Sathyavan is a 1994 Indian Tamil language comedy film directed by Raj Kapoor. The film stars Murali and Gautami, with Goundamani, Senthil, R. Sundarrajan, Uday Prakash, Vennira Aadai Moorthy and Vadivukkarasi playing supporting roles. It was released on 9 September 1994. The film is a remake of the Telugu film April 1 Vidudala.

== Plot ==

The film starts with the videographer Diwakar arriving late to video-shoot a marriage, where he falls in love with Bhuvaneshwari at first sight. He then gets a hold of Bhuvaneshwari's maternal uncle Anjaneya and obtains information about Bhuvaneshwari. He gathers that she respects only the people who are self-employed and straightforward. He also finds out that she is unmarried and she is about to be transferred to his village. Back to his village, Diwakar has the plan to open a video shop with his friend Mani. To secure the capital, he uses all kinds of tricks to rip off the villagers. Diwakar blackmails Bhagyam to reveal her extramarital affair to her husband. He then gets money from Kiruba, a married man who is in love with Bhagyam and promises him to join them. He even claims money from chit fund which he never was a member of. After getting enough money, he opens his video shop. He starts to sell electronic products found on the street and advertises them as new products imported from Dubai.

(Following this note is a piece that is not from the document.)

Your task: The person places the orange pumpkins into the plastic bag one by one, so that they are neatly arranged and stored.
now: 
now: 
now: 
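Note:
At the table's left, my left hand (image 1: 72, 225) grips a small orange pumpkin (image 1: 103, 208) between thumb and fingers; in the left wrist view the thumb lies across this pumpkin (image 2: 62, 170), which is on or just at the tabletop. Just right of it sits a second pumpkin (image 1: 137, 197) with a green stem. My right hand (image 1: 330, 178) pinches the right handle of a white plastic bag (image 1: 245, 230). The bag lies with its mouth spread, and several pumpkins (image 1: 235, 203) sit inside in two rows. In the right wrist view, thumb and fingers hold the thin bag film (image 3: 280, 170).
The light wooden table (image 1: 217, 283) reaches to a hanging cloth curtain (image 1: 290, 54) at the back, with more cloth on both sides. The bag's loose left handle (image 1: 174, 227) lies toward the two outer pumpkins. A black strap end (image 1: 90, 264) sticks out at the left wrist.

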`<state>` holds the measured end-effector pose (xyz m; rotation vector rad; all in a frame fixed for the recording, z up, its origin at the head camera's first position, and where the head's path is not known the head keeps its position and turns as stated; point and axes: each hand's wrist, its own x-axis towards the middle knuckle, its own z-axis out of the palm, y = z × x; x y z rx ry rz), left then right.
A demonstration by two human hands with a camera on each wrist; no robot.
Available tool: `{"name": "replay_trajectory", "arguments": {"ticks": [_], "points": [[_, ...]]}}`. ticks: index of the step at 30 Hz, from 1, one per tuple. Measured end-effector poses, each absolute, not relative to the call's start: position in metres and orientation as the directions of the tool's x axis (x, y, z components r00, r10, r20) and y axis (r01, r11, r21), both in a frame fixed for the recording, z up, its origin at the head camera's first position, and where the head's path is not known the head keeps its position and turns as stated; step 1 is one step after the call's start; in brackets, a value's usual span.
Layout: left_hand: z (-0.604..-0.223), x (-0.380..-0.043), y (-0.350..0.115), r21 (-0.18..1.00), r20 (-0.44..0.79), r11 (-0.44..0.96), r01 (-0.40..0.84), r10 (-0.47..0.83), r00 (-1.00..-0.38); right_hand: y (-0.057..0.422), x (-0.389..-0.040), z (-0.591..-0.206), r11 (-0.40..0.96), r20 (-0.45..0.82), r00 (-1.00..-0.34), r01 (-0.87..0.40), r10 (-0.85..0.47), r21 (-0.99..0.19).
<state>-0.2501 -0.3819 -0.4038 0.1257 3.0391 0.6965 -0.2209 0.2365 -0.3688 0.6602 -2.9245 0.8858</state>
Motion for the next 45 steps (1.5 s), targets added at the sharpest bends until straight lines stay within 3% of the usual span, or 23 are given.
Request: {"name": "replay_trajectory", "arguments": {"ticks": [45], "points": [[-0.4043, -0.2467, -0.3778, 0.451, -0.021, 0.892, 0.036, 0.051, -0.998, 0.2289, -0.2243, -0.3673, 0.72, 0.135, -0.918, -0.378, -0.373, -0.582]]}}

Anjaneya writes him letters in Bhuvaneshwari's name making Diwakar assume that she is in love with him. Afterwards, Bhuvaneshwari, her mother and her bachelor uncle Anjaneya land in Diwakar's village, Diwakar arranges them a house. He learns that Bhuvaneshwari doesn't love him and he had been cheated by Anjaneya all along. Bhuvaneshwari puts forward a deal that she would marry Diwakar only if he stays out of cheating, and does not utter a lie in a month. What transpires next forms the rest of the story.

== Soundtrack ==

The soundtrack was composed by Ilaiyaraaja, with lyrics written by Vaali.

| Song | Singer(s) | Duration |
|---|---|---|
| "Yappavum Naanthaanda" | Mano | 5:09 |
| "Kalyaanam Kacheari" | Mano, Sundarrajan | 4:40 |
| "Kanmani Kanmani Minnidum" | Mano, K. S. Chithra | 5:08 |
| "Poi Sonnean Poiea Sonnean" | Mano, K. S. Chithra | 5:08 |
| "Unnai Naan Leasa" | Mano, Minmini | 4:42 |

== Reception ==
Malini Mannath of The Indian Express gave a negative review, criticising the slow screenplay and the performances of the actors.